Financial institutions are establishing a latency and performance baseline, through which they can begin to understand how they fare against their competition. To stay ahead of the competition however, financial institutions need a resilient network infrastructure, with a number of low-latency services to facilitate fast electronic trading as well as the ability to host their algorithmic trading engines, in a fully-managed environment offering the fastest access to exchanges and securities trading venues globally.
Trading firms will also increasingly need to be as close as possible to the markets, in order to minimize trade execution times and find infrastructure providers that can place their servers virtually in the middle of execution venues, to take advantage of low latency market access to trading and market data.

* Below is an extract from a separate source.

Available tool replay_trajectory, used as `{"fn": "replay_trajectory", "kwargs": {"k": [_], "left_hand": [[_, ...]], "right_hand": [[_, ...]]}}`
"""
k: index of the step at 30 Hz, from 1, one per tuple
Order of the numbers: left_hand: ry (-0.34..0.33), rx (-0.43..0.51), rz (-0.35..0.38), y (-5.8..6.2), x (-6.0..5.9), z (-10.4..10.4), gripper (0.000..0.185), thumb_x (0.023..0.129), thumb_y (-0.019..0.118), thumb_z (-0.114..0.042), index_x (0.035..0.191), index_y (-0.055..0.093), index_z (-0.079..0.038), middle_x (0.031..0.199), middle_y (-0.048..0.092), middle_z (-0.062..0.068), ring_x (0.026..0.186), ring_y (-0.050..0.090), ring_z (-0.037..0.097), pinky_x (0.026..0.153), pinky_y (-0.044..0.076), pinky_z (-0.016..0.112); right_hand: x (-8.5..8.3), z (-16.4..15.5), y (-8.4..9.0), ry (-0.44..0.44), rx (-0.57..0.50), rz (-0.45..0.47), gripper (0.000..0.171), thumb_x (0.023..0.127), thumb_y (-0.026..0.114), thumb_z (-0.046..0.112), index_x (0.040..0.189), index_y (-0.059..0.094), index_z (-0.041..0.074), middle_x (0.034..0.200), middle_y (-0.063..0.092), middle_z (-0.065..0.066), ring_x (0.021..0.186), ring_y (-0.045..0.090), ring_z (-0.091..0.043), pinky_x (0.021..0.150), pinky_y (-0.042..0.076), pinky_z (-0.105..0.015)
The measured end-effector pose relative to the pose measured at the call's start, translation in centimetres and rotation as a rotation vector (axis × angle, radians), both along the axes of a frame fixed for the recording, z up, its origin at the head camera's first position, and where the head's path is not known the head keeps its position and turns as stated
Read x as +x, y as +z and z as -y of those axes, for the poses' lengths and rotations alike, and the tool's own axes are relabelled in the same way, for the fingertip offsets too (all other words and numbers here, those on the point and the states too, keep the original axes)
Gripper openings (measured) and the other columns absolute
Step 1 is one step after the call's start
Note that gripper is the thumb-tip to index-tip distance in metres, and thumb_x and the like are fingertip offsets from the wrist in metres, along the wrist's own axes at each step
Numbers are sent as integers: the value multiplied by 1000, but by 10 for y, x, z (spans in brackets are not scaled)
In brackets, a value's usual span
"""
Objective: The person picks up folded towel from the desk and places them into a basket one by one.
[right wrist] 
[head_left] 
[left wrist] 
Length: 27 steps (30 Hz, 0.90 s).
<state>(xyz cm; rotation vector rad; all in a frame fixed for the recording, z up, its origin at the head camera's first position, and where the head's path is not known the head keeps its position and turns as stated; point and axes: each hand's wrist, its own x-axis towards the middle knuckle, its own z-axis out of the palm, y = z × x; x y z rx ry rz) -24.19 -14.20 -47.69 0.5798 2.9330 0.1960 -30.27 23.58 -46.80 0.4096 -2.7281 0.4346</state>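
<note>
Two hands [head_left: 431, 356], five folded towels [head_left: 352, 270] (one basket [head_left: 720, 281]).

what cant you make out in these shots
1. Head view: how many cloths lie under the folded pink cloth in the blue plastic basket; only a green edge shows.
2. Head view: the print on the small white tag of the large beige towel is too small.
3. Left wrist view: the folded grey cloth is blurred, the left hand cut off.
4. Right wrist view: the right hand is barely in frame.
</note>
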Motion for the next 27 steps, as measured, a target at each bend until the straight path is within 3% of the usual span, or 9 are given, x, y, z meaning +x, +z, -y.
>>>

The ability to monitor and measure end-to-end network latency in real time will also become increasingly essential for institutions to be able to understand latency with microsecond granularity, see volume spikes and potential packet loss, and understand latency trends and network and application behaviour under the pressure of increasing traffic volumes. In the coming months financial institutions will undoubtedly apply a more measured evaluation towards their business models and the budgets they have available for technology and infrastructure development. Initially, it is thought that postcrisis infrastructure integration phases will focus on rationalisation, which will enable firms to eliminate their duplicate systems and thus be more competitive from a latency perspective. As we see the division of small, agile players who deal in more complex instruments versus larger, bulge – bracket providers that have a more streamlined product suite, there will be a change in technological demands from each party. Both groups will be shackled by cost and capital spending and will require technology and infrastructure products on a service basis as well as having the ability to access pools of capacity and infrastructure as and when they need it, rather than investing in large technology overhauls. On the trading markets, speed is everything. Milliseconds and microseconds will continue to determine the success or failure of trading strategies as will reducing latency, with being quick enough to compete continuing to be a big industry driver. However, investing in the technology and infrastructure to provide these capabilities may be prohibitive and institutions will increasingly have to look to service providers that can offer a range of solutions to suit their changing latency needs; from broader solutions that manage their IT infrastructure systems and increase the flexibility across trade execution and processing, to more specific solutions that provide access to market data, trade execution, and trade cycle applications and services.